BY MIKE FUHRMAN
The men who left a birthday party at a house off Rita Avenue in Statesville in the early morning hours of January 6, 2018, were upset when they returned to the house a couple of hours later, according to testimony Wednesday in Iredell County Superior Court.
Testifying in the sixth day of Kevin Turner’s murder trial, prosecution witness Karessa Butler told the jury that there were two fights among the men after they returned to the house. Later, after the group learned on Facebook that someone had been shot in the head in Statesville, the group’s mood changed dramatically, she said.
“They were happy,” Butler told the jury. “We all did shots” of alcohol.
Turner, 29, was part of the group that left — and the individual who asked to use Butler’s Chevy Trailblazer that evening, she testified. He is charged with first-degree murder and faces life in prison if he is convicted in the death of Freeman Jacobi Wells.
Butler later learned that Wells, 30, had been shot in his home off Hickory Avenue early in the morning of January 6, 2018. A forensic pathologist testified last week that Wells was mortally wounded by a bullet that struck him near the temple. Statesville police officers testified that more than 60 bullets were fired at Wells’ home.
An acquaintance of Butler’s — identified as co-defendant Rick Chambers — suspected that Wells had shot him during a house party in November 2017, Butler told the jury on Wednesday in response to questioning from Assistant District Attorney Mikko Red Arrow.
On the night the group of men left the birthday party, “I knew they were going to see about who shot Rick,” Butler testified.
Portions of Butler’s testimony supported parts of earlier testimony by other witnesses, who also described the party and the fights after the men returned. One of those witnesses — co-defendant Antown Taylor — told the jury that he accompanied a group of men to a home in South Statesville and the group opened fire on a house there before they returned to a house off Rita Avenue. After the shooting, other members of the group were angry with him, and he fought one of them, Taylor testified.
Also Wednesday, Taylor’s former fiancee testified that Taylor borrowed her gold Chevrolet Malibu on the night before the shooting to go out drinking with friends. When Ayanna Darty saw Taylor the next morning, “he looked like he had been fighting … he was dirty,” she testified. Taylor told her he thought “somebody had just got killed, but he didn’t know who it was,” she said.
Darty also found a mask and bullets in her vehicle, she said.
The final witness on Wednesday was Davie County Sheriff’s Office Capt.

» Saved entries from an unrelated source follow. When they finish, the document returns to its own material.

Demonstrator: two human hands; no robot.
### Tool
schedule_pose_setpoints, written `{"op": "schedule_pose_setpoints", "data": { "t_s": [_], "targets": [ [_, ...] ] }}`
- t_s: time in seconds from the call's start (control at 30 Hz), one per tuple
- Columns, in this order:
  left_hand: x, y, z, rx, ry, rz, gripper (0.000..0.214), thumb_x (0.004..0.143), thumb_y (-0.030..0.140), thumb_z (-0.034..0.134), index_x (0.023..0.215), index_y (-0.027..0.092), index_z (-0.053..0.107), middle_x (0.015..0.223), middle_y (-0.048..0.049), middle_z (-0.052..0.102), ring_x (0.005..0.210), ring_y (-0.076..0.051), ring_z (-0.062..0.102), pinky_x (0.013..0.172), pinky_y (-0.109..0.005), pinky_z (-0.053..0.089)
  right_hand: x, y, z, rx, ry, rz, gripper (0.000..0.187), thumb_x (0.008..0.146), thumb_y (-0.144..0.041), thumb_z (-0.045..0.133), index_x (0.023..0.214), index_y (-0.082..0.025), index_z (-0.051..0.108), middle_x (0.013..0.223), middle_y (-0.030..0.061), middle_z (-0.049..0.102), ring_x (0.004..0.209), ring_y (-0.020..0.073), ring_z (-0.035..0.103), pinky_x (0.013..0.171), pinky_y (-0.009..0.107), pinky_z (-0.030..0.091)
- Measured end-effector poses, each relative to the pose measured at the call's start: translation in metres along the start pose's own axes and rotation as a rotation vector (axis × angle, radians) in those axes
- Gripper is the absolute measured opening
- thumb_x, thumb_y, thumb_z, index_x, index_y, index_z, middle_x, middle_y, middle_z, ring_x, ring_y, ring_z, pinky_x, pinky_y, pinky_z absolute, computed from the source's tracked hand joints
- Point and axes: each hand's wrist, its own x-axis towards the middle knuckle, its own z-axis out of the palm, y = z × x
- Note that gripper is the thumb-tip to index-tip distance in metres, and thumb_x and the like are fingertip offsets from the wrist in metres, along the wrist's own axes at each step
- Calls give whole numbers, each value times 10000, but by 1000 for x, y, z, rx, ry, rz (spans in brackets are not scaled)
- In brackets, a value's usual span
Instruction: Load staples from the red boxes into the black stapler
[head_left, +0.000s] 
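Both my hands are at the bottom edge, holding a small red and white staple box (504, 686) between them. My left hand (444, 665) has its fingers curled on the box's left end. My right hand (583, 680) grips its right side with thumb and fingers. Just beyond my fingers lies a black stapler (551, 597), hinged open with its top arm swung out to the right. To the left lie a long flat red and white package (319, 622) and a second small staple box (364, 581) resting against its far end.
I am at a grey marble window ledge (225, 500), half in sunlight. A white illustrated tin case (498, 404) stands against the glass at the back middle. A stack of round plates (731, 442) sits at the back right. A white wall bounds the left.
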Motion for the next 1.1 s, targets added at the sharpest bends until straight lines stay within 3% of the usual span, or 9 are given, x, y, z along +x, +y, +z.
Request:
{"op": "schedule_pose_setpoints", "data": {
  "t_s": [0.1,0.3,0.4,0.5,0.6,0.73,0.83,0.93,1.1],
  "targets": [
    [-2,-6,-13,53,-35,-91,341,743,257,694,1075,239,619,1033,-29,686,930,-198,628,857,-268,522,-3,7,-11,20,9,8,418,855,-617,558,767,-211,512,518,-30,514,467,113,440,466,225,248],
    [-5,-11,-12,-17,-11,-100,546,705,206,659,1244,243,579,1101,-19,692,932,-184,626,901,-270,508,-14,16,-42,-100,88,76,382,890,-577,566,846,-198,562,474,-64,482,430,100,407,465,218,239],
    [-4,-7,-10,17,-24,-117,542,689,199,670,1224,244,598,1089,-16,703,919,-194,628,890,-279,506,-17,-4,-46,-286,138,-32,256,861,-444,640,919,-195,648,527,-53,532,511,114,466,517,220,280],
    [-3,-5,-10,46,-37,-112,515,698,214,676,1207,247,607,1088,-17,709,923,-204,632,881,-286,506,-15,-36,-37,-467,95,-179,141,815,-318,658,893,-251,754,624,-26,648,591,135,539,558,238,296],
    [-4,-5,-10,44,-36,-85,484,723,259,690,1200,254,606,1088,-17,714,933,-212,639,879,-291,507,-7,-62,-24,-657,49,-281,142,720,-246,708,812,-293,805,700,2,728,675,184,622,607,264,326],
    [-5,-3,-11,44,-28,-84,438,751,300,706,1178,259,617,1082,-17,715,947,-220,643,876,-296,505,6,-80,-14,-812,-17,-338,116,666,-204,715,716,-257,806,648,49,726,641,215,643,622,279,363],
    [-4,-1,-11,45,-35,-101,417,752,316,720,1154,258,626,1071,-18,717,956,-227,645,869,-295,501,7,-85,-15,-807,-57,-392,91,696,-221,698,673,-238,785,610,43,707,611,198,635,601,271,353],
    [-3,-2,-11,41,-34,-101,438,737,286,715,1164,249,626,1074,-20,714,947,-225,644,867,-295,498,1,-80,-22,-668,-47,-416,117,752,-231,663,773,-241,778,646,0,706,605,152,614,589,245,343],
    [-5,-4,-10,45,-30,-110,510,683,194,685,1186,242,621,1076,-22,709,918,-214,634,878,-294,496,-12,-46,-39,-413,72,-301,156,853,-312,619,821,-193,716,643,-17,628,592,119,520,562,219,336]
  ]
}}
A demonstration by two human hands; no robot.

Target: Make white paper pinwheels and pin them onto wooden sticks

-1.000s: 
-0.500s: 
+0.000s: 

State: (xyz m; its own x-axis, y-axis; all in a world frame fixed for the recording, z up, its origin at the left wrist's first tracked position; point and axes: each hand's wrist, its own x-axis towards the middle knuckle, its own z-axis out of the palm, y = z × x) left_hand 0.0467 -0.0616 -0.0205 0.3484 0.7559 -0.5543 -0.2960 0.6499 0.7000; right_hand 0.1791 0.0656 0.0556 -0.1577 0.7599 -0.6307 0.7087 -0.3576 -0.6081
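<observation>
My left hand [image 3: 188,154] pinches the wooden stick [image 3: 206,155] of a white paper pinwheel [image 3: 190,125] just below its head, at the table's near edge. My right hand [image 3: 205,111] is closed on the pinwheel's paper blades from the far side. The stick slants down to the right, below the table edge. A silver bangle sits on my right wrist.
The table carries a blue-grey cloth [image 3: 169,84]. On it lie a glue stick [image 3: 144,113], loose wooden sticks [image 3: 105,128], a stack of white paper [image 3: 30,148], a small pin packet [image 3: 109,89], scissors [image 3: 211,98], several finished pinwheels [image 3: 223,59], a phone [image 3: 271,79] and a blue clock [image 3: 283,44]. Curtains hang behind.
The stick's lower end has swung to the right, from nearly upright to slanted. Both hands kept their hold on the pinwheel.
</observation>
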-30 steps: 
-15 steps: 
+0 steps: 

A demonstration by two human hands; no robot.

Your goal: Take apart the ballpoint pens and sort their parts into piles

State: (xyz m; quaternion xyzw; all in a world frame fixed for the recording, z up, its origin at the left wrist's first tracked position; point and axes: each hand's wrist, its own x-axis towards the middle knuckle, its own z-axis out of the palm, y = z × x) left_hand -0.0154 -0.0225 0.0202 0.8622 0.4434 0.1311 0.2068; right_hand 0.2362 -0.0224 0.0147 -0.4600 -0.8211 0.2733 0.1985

Wes Martin, who painstakingly described for the jury the firearms, ammunition and other items seized from a Mocksville motel room where co-defendant Enrico Heggins was staying on January 11, 2018, when he was arrested.
Heggins, who witnesses in the trial said they knew as “Big Shitty,” “400” and “Big Unc,” was attempting to leave the motel with several firearms when he was taken into custody, Martin told the jury. After securing search warrants, investigators seized a mini-Draco, High Point rifle, Smith & Wesson revolver, Derringer, and ammunition for nearly a dozen types of firearms along with Heggins’ driver’s license, credit cards, cash and two cell phones, Martin said.
Two witnesses told the jury that they saw a mini-Draco at the party at Rita Avenue.
The Davie County captain also told the jury that investigators found bullets and a mask in the Jeep Cherokee that belonged to Laura Moxley, an earlier witness who said she drove Heggins around and ran errands for him in exchange for drugs.
Heggins, who faces trial at a later date, was also present at the party at Rita Avenue and left with the rest of the group on the morning of the shooting after someone said, “Let’s ride out,” according to Butler’s testimony.
The prosecution has attempted to prove through the testimony of 16 witnesses and the introduction of more than 200 exhibits that Turner acted in concert with the other co-defendants to kill Wells.
Defense attorney John Basinger has attempted to undermine some of the prosecution witnesses’ credibility by pointing to discrepancies between their testimony and their statements to police investigators and by implying that their memories of the events they testified about were impaired by drug or alcohol use.
Turner is the first suspect to stand trial in connection with Wells’ death.
The prosecution is expected to complete its case on Thursday morning. According to Judge Greg Horne, closing arguments will likely be held Friday morning, followed by jury deliberations.